Wherever "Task" appears in a line of the listing, report that line.

- The input
****
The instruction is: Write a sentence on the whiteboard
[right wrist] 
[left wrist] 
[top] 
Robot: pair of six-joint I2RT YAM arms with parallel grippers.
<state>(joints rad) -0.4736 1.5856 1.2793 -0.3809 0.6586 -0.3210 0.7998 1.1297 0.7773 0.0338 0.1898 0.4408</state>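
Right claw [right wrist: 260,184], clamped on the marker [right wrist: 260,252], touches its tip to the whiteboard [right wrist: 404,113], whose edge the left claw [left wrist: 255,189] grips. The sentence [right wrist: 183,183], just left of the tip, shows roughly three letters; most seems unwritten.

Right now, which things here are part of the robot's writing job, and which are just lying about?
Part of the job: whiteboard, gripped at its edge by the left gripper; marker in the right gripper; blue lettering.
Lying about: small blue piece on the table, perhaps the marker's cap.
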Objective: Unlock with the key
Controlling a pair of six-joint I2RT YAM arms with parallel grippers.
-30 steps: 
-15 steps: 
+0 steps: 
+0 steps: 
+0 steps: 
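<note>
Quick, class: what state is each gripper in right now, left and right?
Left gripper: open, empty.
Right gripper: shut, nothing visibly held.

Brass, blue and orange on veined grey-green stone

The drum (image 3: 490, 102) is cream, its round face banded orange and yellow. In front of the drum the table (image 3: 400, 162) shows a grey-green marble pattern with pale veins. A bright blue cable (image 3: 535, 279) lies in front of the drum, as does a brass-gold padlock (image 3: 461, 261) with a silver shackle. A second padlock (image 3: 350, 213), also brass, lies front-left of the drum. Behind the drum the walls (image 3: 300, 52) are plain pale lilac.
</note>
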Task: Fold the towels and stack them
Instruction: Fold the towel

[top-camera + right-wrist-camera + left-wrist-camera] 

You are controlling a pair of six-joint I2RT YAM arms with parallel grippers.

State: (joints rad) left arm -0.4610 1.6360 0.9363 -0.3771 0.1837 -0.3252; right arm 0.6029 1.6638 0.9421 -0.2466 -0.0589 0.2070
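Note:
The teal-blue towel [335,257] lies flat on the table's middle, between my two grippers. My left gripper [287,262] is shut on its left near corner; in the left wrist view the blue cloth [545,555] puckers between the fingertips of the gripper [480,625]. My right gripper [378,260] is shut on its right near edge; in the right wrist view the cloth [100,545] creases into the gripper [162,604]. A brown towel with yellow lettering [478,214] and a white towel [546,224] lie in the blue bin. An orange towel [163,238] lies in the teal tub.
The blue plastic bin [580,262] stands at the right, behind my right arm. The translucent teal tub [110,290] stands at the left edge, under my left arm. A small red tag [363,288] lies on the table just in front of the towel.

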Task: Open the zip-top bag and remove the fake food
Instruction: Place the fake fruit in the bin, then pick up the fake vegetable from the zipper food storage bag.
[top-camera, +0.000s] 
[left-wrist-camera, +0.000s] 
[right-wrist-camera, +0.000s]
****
- Exercise response
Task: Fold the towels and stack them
Task: Open the zip-top bag and remove the fake food

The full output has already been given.